[[ Information shown, beginning ]]
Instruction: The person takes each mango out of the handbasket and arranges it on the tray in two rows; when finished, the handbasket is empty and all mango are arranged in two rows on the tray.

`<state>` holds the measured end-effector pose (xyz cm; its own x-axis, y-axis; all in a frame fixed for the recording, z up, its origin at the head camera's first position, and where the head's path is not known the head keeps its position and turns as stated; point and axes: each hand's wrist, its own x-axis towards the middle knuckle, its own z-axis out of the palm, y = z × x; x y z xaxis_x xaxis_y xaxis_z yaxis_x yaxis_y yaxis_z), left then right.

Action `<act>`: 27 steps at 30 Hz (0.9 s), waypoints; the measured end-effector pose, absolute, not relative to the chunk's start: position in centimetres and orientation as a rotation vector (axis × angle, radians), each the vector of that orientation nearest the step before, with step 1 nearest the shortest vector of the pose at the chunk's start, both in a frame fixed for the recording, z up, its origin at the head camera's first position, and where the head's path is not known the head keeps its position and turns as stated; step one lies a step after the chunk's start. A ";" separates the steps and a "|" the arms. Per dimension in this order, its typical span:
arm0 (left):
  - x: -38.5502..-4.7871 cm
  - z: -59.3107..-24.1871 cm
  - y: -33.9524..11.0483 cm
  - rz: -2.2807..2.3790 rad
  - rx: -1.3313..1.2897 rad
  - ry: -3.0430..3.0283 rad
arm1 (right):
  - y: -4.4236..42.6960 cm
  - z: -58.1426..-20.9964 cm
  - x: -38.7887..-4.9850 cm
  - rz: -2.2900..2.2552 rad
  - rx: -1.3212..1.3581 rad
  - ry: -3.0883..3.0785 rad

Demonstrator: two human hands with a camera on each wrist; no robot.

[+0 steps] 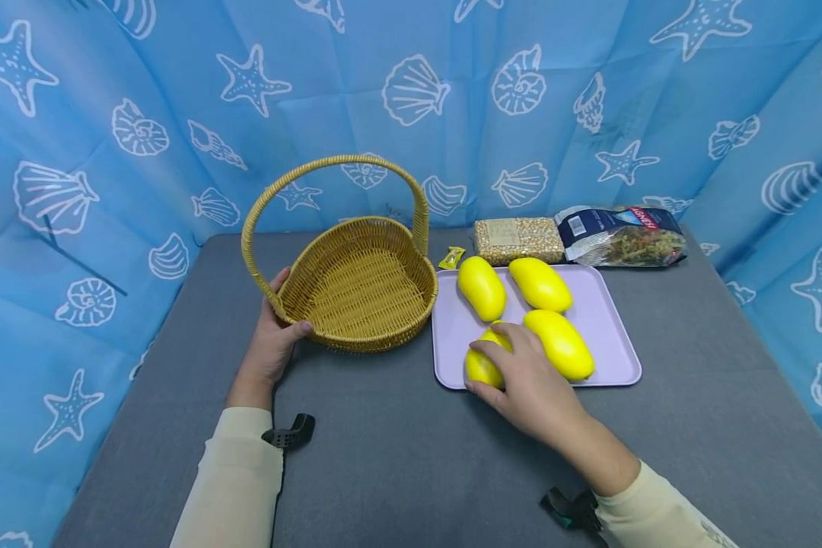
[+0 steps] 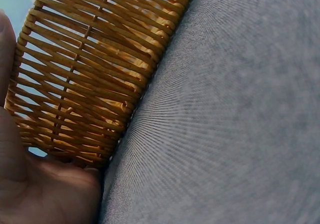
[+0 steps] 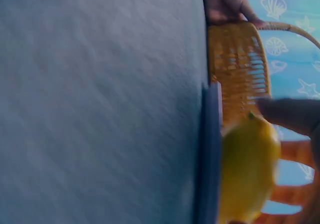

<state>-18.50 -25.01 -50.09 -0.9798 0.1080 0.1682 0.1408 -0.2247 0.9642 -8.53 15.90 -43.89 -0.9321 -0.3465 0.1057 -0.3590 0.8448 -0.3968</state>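
A brown wicker basket [image 1: 366, 289] with a tall hooped handle stands on the table's left side. My left hand [image 1: 274, 339] holds its left end, the thumb along the front wall and the fingers round the side; the left wrist view has this hand [image 2: 45, 184] against the woven wall. On a lilac tray [image 1: 613, 358] lie several yellow mangoes. My right hand [image 1: 527, 380] is curled over the front-left mango [image 1: 482, 364], which still sits on the tray. The right wrist view shows that mango [image 3: 247, 169] beneath the fingers. Other mangoes [image 1: 482, 288] lie behind and beside it.
Behind the tray lie a clear pack of pale kernels [image 1: 519, 240] and a dark printed food bag [image 1: 623, 236]. A small yellow wrapped packet [image 1: 452, 257] lies between basket and tray. A blue shell-patterned curtain [image 1: 411, 91] borders the grey table [image 1: 383, 457].
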 end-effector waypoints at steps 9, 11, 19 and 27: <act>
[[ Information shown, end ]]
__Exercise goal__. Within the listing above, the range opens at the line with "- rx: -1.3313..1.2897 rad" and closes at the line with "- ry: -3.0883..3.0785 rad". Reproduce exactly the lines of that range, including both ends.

__Answer for this exercise__.
  - rx: -1.3313..1.2897 rad
  - ry: -3.0430..3.0283 rad
arm1 (right):
  - y: -4.4236..42.6960 cm
  - z: -58.1426..-20.9964 cm
  - x: -38.7887..-4.9850 cm
  - rz: -2.2900..2.2552 rad
  - rx: -1.3212..1.3581 rad
  - ry: -3.0883..3.0785 rad

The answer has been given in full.